Just to let you know, I am SO pleased with my experience with you guys! It was one of my very best medicine explorations. For one thing, it is just really nice to encounter people with the level of deep integrity, as well as solid commitment to the medicine work, that you have. That is so special; don't ever lose those qualities, okay? I have traveled to be with folks who turned out to be MUCH less together and less scrupulous, so, trust me on this, by now I DO know and appreciate the difference. Also, the general ambiance of the entire scene there in Mexico was great and added quality to the work; that wonderful house with all the little artistic indigenous touches, being able live in that neat upstairs apartment with the fantastic view of the jungle out the door!

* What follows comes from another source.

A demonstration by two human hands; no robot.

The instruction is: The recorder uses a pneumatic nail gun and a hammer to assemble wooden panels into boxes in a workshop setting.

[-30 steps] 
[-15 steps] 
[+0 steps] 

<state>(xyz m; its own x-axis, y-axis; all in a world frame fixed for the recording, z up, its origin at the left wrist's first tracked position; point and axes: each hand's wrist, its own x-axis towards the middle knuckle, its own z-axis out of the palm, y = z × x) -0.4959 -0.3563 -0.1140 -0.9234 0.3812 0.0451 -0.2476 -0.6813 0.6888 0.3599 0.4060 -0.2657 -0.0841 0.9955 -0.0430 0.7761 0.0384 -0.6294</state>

The walk down to that gorgeous white sand beach at San Pancho. And this praise is coming from a Honolulu boy who already lives in paradise! Plus you guys were such down to earth people; I just felt bonding to the situation in that house, even though it only was for a few days, and was sad when I had to depart. Such a memorable trip and experience. Thanks again. I look forward to being able to do ibogaine with you guys again sometime in the future.